Within the entries below, the lines from the one with "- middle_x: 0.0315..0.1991" through the one with "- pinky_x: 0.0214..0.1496" are to be set down exactly, both ends kept.

» **Records from a data collection**
Segment Open

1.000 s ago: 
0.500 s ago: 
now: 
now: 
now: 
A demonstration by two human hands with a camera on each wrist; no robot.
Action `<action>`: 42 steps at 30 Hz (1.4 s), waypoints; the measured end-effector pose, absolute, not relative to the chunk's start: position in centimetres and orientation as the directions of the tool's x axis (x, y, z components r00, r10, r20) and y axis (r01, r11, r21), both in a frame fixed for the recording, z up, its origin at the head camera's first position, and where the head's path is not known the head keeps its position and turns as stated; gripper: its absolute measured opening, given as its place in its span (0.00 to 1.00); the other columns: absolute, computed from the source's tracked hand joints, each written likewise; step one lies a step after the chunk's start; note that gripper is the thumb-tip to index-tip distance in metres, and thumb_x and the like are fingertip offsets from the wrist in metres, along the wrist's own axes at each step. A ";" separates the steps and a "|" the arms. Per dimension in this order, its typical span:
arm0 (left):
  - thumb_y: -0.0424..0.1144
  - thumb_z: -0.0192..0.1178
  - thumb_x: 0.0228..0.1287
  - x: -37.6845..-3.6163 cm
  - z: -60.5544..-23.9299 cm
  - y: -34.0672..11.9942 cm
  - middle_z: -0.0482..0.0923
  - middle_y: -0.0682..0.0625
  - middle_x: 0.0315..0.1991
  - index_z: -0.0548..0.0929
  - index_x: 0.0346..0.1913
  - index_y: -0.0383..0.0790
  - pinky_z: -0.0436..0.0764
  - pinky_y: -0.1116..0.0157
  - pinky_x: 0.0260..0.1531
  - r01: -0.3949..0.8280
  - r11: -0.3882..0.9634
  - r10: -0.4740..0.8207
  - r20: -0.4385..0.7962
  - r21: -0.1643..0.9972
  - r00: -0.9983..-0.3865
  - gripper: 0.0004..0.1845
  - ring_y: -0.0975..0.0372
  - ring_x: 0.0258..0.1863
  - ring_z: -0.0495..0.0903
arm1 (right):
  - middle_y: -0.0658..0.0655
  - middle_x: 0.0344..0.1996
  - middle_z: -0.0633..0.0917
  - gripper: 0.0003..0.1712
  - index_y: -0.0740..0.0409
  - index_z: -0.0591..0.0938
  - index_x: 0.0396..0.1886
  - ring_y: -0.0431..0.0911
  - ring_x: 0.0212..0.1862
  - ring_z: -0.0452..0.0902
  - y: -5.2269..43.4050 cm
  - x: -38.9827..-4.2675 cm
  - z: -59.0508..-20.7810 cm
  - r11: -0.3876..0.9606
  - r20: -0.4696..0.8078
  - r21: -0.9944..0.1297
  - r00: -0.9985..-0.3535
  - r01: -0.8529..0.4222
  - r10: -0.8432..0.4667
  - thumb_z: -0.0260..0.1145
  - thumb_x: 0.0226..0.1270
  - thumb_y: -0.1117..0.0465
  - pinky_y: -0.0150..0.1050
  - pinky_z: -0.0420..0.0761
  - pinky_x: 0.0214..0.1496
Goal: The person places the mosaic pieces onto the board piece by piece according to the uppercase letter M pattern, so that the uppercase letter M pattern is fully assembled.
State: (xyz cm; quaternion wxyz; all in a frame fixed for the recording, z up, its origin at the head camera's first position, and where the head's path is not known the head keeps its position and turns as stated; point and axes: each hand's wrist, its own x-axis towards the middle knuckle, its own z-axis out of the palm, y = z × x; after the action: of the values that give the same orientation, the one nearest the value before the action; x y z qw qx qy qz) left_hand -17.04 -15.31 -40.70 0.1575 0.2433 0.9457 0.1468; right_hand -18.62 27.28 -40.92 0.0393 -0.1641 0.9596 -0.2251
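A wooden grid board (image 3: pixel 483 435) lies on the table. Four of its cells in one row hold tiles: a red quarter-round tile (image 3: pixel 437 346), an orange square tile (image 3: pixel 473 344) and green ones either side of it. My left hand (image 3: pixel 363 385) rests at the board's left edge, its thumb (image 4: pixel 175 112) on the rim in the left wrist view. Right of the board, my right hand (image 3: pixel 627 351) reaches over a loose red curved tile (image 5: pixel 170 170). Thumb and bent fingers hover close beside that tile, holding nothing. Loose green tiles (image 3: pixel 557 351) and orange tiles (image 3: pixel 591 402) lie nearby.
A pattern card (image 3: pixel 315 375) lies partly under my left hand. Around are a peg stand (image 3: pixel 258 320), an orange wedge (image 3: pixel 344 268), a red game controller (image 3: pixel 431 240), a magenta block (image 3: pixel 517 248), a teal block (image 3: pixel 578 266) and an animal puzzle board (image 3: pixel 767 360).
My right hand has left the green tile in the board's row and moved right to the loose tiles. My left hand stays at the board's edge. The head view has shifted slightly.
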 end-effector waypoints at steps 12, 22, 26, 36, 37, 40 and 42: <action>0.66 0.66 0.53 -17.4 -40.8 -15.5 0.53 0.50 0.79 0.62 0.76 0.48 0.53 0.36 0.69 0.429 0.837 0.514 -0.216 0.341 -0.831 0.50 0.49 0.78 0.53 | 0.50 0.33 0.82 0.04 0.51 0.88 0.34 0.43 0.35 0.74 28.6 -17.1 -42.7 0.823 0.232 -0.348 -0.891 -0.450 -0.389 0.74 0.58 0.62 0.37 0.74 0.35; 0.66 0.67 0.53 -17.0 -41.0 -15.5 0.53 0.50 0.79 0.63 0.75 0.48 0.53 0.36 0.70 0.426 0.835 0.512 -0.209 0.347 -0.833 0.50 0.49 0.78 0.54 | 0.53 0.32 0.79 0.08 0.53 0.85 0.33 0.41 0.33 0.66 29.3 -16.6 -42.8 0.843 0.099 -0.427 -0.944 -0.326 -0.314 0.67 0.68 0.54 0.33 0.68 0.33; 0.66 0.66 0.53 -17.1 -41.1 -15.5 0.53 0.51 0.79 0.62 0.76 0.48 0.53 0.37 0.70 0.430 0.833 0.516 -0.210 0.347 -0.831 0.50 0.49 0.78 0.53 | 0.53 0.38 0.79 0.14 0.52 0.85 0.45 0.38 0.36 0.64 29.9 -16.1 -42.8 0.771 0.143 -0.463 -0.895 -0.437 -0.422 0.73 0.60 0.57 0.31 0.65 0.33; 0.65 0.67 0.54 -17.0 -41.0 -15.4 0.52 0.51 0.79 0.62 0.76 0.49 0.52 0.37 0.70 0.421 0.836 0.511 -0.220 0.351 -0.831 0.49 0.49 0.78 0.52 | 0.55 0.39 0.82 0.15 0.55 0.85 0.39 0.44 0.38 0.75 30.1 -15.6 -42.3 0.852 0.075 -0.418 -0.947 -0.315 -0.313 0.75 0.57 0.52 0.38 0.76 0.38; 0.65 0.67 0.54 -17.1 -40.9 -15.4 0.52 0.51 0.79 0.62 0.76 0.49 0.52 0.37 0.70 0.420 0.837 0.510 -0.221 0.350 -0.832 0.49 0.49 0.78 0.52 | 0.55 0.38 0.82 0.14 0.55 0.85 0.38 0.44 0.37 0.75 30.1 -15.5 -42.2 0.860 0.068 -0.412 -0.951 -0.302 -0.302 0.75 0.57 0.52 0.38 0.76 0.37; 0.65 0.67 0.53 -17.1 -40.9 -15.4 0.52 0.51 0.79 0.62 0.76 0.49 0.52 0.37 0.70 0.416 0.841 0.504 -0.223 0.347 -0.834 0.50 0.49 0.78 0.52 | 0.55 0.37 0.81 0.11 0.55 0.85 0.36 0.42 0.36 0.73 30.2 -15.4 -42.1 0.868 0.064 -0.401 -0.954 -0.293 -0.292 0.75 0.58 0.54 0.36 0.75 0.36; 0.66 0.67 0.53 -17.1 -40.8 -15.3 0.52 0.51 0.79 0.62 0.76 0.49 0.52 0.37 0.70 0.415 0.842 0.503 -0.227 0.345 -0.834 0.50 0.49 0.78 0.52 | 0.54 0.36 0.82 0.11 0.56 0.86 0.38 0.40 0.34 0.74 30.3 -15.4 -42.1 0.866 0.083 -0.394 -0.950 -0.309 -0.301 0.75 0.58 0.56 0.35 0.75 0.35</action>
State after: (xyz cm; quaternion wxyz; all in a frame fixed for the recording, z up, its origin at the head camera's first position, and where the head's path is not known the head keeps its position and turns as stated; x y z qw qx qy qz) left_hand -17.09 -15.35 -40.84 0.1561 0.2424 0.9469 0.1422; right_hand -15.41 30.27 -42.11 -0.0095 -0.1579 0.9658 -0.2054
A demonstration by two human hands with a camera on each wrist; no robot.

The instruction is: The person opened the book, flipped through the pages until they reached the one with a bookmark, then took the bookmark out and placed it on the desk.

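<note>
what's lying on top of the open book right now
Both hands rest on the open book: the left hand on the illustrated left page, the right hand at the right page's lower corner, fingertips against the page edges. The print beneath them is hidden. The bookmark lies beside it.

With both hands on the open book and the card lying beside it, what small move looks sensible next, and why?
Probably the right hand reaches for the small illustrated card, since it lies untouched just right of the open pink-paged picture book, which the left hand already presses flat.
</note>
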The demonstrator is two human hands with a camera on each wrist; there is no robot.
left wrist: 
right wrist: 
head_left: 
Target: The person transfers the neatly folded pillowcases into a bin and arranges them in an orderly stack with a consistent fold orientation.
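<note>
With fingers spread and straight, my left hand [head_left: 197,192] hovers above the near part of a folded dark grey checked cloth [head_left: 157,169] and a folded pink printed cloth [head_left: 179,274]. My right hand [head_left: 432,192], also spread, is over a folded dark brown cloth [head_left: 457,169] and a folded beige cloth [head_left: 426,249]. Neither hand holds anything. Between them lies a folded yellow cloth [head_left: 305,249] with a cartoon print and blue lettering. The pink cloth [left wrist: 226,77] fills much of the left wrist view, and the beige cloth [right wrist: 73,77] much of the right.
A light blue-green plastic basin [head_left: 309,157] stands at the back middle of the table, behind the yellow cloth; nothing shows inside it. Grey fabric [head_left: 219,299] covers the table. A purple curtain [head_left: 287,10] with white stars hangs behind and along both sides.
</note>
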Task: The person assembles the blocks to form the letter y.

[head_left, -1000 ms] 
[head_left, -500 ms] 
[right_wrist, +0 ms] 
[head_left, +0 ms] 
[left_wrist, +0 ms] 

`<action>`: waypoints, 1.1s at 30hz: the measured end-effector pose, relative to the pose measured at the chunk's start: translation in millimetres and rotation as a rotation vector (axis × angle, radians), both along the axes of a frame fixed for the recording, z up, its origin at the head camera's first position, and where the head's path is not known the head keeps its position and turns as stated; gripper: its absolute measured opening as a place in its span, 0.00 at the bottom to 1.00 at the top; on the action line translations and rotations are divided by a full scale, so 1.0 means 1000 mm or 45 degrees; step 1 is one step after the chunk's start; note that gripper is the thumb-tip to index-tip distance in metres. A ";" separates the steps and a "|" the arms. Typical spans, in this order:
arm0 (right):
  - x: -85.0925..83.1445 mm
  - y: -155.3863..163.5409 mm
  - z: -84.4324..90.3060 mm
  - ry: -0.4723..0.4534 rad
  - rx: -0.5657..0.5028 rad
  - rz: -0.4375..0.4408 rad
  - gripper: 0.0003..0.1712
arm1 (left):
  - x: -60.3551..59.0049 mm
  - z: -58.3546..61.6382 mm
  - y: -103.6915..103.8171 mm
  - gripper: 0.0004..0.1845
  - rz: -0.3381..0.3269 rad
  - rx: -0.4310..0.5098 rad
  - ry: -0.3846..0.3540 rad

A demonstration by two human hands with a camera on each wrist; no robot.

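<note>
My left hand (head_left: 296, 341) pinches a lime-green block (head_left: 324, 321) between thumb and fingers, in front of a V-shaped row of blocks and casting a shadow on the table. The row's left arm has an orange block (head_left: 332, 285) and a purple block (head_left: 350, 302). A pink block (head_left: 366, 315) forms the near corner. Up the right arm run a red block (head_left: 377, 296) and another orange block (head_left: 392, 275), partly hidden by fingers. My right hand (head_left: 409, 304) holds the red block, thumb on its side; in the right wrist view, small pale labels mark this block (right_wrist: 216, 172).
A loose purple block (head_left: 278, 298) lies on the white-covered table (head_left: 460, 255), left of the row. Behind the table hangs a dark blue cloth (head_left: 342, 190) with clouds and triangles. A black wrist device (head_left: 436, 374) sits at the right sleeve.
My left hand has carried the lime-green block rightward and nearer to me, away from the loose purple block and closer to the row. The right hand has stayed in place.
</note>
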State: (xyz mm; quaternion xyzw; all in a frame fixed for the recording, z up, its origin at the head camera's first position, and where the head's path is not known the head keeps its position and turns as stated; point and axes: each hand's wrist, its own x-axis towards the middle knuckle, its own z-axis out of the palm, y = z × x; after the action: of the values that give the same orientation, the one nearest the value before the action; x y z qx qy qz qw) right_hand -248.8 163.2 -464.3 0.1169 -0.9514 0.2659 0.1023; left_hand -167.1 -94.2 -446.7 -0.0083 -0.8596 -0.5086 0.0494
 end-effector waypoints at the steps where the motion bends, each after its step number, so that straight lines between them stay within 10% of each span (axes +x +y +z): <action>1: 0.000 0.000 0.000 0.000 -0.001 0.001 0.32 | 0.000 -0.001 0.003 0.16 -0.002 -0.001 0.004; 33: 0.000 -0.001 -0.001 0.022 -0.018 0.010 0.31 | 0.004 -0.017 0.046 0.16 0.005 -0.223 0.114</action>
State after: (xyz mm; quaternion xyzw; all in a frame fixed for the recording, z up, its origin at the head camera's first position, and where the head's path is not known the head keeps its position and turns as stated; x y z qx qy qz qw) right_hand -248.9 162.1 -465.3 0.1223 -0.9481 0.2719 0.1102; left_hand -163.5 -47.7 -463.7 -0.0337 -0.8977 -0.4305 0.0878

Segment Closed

» **Expected answer**
  - middle_x: 0.0315..0.1991
  - index_z: -0.0548..0.0929
  - index_x: 0.0346..0.1913
  - index_y: -0.0383..0.0790
  - pinky_z: -0.0436..0.0764
  - pinky_y: -0.1116..0.0157
  - pinky_x: 0.0260..0.1531
  - r01: -0.3949..0.8280
  - r11: -0.3882..0.9634
  - r10: -0.4740..0.8207
  - r20: -0.4385..0.7962
  - r21: -0.1643..0.9972
  - r00: -0.9983..-0.3865
  - gripper: 0.0004..0.1845
  - ring_y: -0.0975..0.0372
  - ring_x: 0.0258..0.1863
  - ring_z: -0.0495..0.0903
arm1 (right):
  - middle_y: -0.0658..0.0655
  - middle_x: 0.0344..0.1996
  - middle_z: -0.0633..0.0917
  - gripper: 0.0003..0.1712
  - index_y: -0.0740..0.0409
  - index_z: -0.0591..0.0938
  - index_x: 0.0396..0.1886
  - ring_y: -0.0431..0.0911
  - ring_x: 0.0212..0.1862
  - ring_z: -0.0452..0.0902
  - y: -5.2269..43.4050 cm
  - x: -38.9827..-4.2675 cm
  - z: -59.0508..-20.7810 cm
  - r11: -0.3876..0.9606
  - r20: -0.4696..0.8078
  - r21: -0.9944..0.1297
  - r00: -0.9985..-0.3535
  - r01: -0.8529..0.4222
  - r10: -0.8432..0.4667
  - thumb_z: -0.0260..0.1145
  - thumb_x: 0.0226..0.1270
  - thumb_y: -0.1117..0.0465
  - pinky_y: -0.0150..0.1050
  - pinky_z: -0.0420..0.0761
  - pinky_x: 0.0214..0.1496

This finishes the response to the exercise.